Name – Grand Cru
Brewer – Rodenbach
Classification – Unique... and that's about as kind as this review is going to get.
Strength – 6% ABV
Verdict - At A Glance
On the eye – Darkest autumnal reds and copper. At the viewing stage - you'd think this was beer.
On the nose – Sweet vinegar. Burnt glacé cherries on PCP.
On the tongue – Can I skip this...please! Just read on...
On the subject – This beer is one of the great feats of all human endeavour...apparently. Why do I feel like the guy pointing at the naked Emperor?
On the market – I'm electing not to say. (I'm unwilling to actively help you to do this to yourselves.)
On the whole – 3.5/10 (A score of any sort is to honour the fact that it made an impact - by golly did it do that – and that's more than can be said for some mass market beverages.)
This beer made me feel like a visitor from space.
In fact, after a single sip, I was no longer a resident of the Milky Way....I didn't know quite where I was, but I certainly wasn't in Kansas any more.
I was a cosmic pioneer in a distant galaxy, sampling the curious liquids of a semi-humanoid race who dwell on the gaseous planet of 'Sherb-hurt' – named in honour of their highly prized adult confectionery drink, which has many similar properties and a slightly similar name to a certain sweet treat back in my own world. Although, the version back in my own world was always known to bring pleasure, which this alien brew clearly was not.
Here on this strange new world, 'sherbet' really does 'hurt.'
Please forgive this unhelpful flight of fancy, but I'm having to speak figuratively to avoid any direct recollection of the experience I just endured.
I remember reading an item about this beer many moons ago, in which a fairly eminent beer expert told the reader not to be put off by their first experience of it, warning the uninitiated about the extremities of taste which lie in wait behind the glass.
Not many beers are introduced with such words of caution... and in my mind, that's a good thing.

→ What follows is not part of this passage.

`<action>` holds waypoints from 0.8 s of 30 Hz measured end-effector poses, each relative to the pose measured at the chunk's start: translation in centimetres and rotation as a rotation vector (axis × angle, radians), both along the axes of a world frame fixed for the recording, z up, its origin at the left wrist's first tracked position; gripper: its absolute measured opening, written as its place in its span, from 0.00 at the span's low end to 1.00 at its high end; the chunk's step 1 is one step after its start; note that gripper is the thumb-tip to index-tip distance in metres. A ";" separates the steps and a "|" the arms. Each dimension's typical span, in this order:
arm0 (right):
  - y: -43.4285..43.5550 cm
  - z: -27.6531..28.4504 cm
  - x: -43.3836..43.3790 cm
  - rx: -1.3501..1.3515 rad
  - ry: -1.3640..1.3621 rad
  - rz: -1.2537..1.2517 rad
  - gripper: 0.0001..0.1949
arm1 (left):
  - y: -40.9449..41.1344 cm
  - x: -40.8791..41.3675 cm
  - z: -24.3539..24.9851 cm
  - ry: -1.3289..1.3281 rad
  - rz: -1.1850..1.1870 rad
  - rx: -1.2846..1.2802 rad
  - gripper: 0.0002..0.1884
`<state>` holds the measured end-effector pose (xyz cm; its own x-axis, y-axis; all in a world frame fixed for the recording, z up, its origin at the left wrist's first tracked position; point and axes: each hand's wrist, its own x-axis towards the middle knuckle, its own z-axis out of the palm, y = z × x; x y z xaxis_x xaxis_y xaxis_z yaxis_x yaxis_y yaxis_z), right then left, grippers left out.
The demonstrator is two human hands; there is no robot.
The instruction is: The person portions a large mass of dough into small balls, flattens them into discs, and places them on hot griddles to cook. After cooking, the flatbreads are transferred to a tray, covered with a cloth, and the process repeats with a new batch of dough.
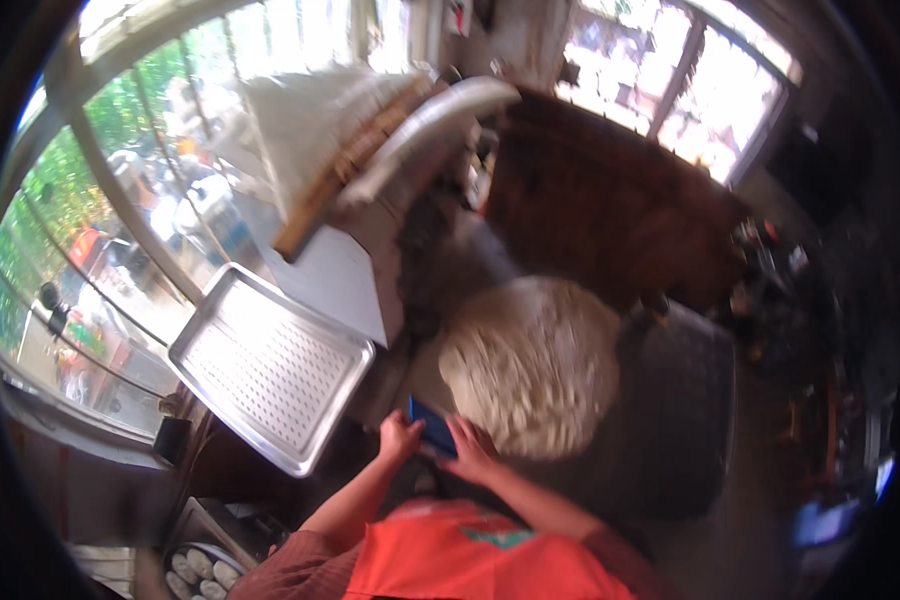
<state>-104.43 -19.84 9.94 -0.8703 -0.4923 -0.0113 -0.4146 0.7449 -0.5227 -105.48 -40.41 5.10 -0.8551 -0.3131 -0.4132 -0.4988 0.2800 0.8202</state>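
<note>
Between my two hands, in front of my red apron [480, 559], is a flat, dark blue rectangular object [436, 430]. My left hand [400, 436] grips its left end, thumb along the near side. On its right end rest the spread fingers of my right hand [471, 453]. Blur hides what the blue object is. Just beyond my right hand lies a large round beige mass [532, 367] with a lumpy, ridged surface; its material is not clear. A perforated stainless steel tray [270, 367] with a raised rim sits to the left of my hands.
Past the tray lie a white board [337, 277], a wooden bar [352, 172] and a white sheet [307, 112]. A dark wooden cabinet [607, 202] stands ahead. To the right is a dark rectangular panel [679, 405]. A bowl [221, 553] at lower left holds several pale oval pieces.
</note>
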 end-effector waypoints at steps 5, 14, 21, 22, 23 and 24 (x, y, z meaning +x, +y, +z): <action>0.6 -2.4 1.5 -0.332 -0.087 0.082 0.19 | 3.6 5.6 6.4 0.296 0.156 0.464 0.14; 10.2 4.6 -5.6 -0.105 -0.204 0.095 0.13 | 8.3 7.3 -1.8 -0.008 0.215 0.560 0.12; 11.3 5.5 -18.2 0.089 -0.076 0.253 0.12 | 20.9 4.8 -5.9 0.016 0.580 0.512 0.24; 10.9 4.2 -18.4 0.108 -0.090 0.253 0.12 | 22.0 4.9 -7.3 0.077 0.598 0.537 0.24; 10.7 2.7 -18.6 0.128 -0.101 0.243 0.13 | 23.3 4.9 -7.7 0.096 0.633 0.581 0.25; 10.5 1.5 -19.0 0.147 -0.107 0.226 0.14 | 24.2 5.1 -7.7 0.084 0.628 0.562 0.26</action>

And today, turning to the web for more information in something of a mild panic, I found various claims that the taste of this liquid is 'acquired.' Still in the unrelenting grip of the drink at this point, these claims merely brought to mind various other things which might somehow be 'acquired.'
Foot and mouth.
And bad debts.
The point is, if I tried this beer a thousand times I would never like it, and what's more... along the way I would have become miserable with a wild intensity of the kind that even this drink couldn't hope to equal.

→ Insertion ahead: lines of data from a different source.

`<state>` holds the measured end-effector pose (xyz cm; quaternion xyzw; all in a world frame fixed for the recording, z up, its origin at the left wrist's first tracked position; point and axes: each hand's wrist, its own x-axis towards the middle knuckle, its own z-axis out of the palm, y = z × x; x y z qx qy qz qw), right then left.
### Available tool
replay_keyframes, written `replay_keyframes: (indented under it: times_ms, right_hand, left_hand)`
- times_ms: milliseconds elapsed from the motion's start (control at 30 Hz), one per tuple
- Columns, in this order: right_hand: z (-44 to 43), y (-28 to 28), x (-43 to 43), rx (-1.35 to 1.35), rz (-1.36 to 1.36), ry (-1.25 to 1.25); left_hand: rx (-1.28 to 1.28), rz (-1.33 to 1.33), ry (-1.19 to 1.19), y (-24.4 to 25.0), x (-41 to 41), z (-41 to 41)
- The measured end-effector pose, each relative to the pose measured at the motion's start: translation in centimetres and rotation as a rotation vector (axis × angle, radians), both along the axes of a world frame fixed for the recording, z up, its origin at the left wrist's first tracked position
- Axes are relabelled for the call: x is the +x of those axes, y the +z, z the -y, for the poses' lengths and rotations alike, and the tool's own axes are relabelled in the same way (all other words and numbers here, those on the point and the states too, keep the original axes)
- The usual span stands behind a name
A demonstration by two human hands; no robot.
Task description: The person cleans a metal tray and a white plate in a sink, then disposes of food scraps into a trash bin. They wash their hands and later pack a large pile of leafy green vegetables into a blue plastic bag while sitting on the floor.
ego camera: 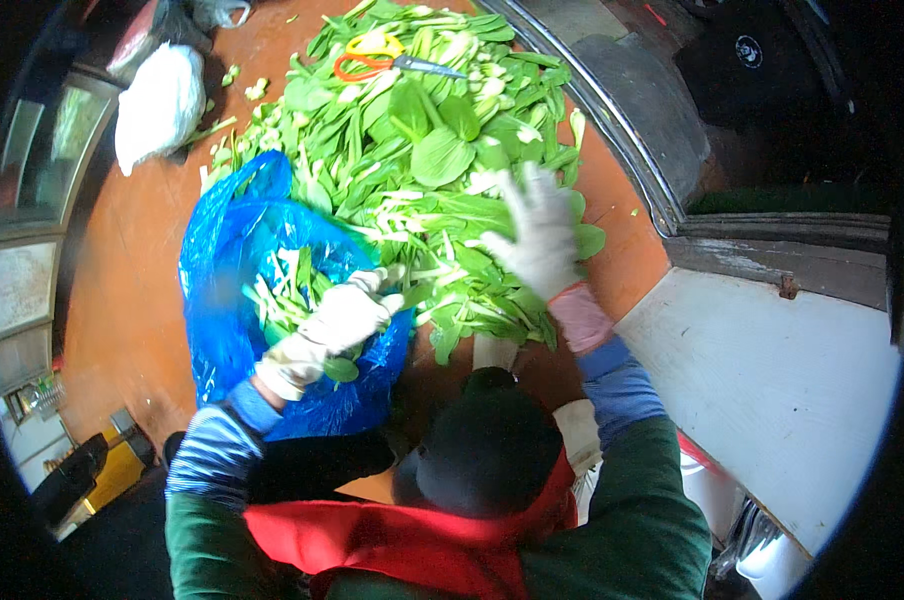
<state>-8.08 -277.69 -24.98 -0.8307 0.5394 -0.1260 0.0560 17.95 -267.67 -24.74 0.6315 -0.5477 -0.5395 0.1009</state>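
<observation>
A heap of loose bok choy greens (354, 142) covers the table's middle, their pale cut stems mixed with green leaves. My right hand (538, 225), in a pale glove, is at the heap's right side, fingers spread and slightly blurred. To the left, a blue plastic bag (219, 300) lies open with more cut greens (298, 277) inside. Over the bag's mouth is my left hand (350, 311), gloved too, its fingertips at the greens by the bag's right rim. Whether it grips leaves or the rim cannot be made out. Scissors (403, 62) with orange and yellow handles rest atop the heap.
The orange-brown table (129, 300) carries a white plastic bag (163, 101) at the far left, with scattered trimmings (257, 90) nearby. A metal track (609, 97) runs along the table's right side. At the right is a white panel (759, 390).
</observation>
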Motion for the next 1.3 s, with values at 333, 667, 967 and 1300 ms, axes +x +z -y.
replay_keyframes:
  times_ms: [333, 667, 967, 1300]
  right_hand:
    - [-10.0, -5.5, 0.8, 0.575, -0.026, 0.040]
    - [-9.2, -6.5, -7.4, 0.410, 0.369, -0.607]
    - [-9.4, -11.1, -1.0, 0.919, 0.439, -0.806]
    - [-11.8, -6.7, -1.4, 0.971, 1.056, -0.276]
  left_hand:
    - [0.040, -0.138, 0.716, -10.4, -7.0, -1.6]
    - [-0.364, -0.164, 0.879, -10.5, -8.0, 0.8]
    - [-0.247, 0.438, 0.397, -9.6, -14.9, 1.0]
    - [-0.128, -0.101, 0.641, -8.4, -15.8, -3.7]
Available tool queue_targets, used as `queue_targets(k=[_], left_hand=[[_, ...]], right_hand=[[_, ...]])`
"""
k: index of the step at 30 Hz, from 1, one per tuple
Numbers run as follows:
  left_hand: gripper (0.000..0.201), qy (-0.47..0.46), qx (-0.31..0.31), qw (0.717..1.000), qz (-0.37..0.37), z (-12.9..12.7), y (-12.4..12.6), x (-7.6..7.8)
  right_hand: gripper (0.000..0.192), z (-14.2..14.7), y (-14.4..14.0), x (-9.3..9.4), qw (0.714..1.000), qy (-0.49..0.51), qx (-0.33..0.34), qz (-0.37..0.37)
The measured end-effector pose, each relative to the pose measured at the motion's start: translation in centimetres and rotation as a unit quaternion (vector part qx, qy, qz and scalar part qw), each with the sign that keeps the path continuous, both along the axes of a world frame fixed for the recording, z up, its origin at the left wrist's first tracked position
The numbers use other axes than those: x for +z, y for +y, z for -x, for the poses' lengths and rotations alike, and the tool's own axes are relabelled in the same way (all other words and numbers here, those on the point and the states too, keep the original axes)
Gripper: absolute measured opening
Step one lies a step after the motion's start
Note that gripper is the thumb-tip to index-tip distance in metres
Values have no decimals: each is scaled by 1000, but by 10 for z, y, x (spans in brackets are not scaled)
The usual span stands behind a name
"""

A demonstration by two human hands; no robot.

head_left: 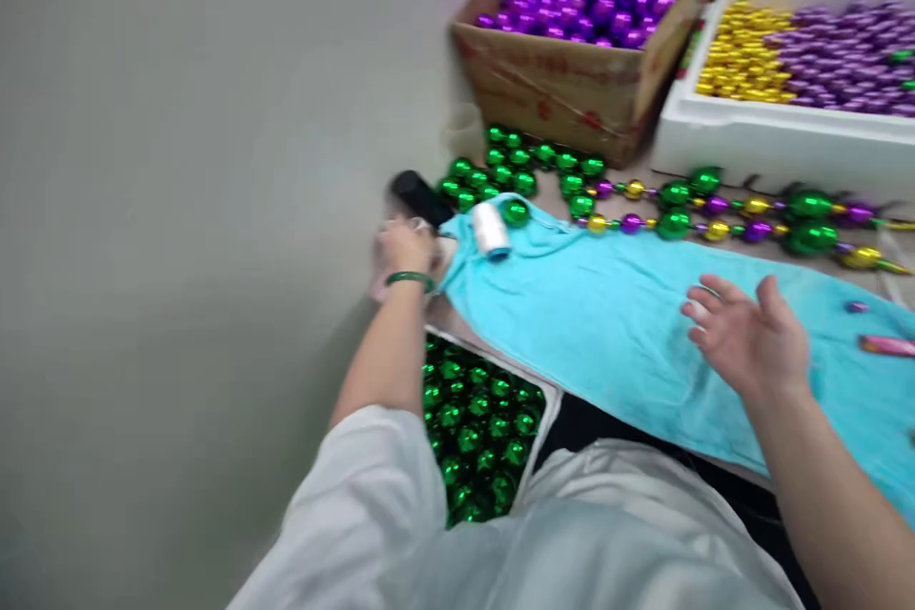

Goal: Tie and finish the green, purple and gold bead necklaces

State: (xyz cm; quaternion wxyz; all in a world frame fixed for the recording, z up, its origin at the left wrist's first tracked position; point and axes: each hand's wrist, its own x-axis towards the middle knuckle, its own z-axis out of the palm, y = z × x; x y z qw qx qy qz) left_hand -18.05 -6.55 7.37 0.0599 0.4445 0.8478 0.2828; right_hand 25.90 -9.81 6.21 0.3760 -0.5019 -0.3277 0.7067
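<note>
My left hand (401, 250), with a green bangle on the wrist, reaches to the left end of a turquoise towel (607, 324) and closes on something pale pink there; the blur hides what it is. A black object (421, 197) lies just beyond it. A white spool of thread (491, 230) rests on the towel's left end. Over the middle of the towel my right hand (747, 338) hovers open, fingers spread, holding nothing. Strings of green, gold and purple beads (715, 214) lie along the towel's far edge.
A cardboard box of purple balls (572, 95) and a white foam box (750, 143) of gold and purple beads stand at the back. A tray of green balls (476, 429) sits near my lap. Loose green balls (515, 167) cluster by the cardboard box. A pink item (886, 345) lies far right.
</note>
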Motion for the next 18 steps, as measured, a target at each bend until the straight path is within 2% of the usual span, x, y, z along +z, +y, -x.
queue_targets(k=[1,3,4,6,9,10,11,12,13,15,17,18], left_hand=[[29,18,45,999,-14,-4,6,-4],[40,23,45,998,-36,-22,14,-11],[39,18,22,999,-47,-38,16,-14],[32,-14,-65,996,-59,-85,10,-18],[23,-103,-200,972,-61,-176,-12,-22],[22,-235,-269,931,-71,-207,-20,-23],[21,-358,-319,875,-69,-235,-28,-23],[21,-449,-343,823,-56,-261,-36,-23],[22,-512,-340,788,-46,-283,-42,-22],[22,-591,-311,744,-22,-316,-53,-22],[22,-636,-268,724,-5,-337,-60,-22],[22,-651,-251,716,5,-344,-62,-23]], right_hand=[[67,0,2,4,1000,19,-8,-13],[69,-2,3,10,996,76,-33,-29],[70,-3,3,11,993,108,-44,-31],[68,-5,-1,14,983,172,-60,-22],[67,-7,-6,16,970,233,-63,-5],[68,-8,-8,16,969,239,-60,-7],[68,-8,-10,15,969,238,-57,-16],[69,-9,-12,14,971,232,-54,-31],[70,-10,-15,12,972,221,-54,-54],[69,-12,-24,3,974,178,-64,-125],[68,-13,-34,-10,966,86,-73,-232],[68,-14,-39,-17,951,12,-76,-301]])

If I can briefly bring myself to recall – it essentially drinks like a fruit beer (cherry is the nearest I can get) which has been laced with peach vodka, poured into a half-full jar of Marmite and left on a jungle floor to evolve and mutate for several decades.
The reality, though, is that this is a 'combination' of a 'young beer' and another beer which has been left to 'mature for two years in oak casks'.
Left by who, I can't help but wonder? And was it left there on purpose?
Did the 'oak casks' in question have a previous role to play in the nuclear weapons industry?
They also add extra sugar at some stage (the 'ingredients' reveal this in small print) and this was probably what triggered my subsequent Sherbet-themed hallucinations – and there just has to be some other stuff in there which didn't make it onto the label.
I will refrain from guessing, if only for legal reasons.
Seriously, without any trace of irony, I take my hat off to those of you who – hand on heart – actively enjoy this drink experience.
Lord knows the evidence suggests there are many of you out there.
However, I also feel partly inclined to ask all of you a very simple question...
How often do you get to visit your home planet?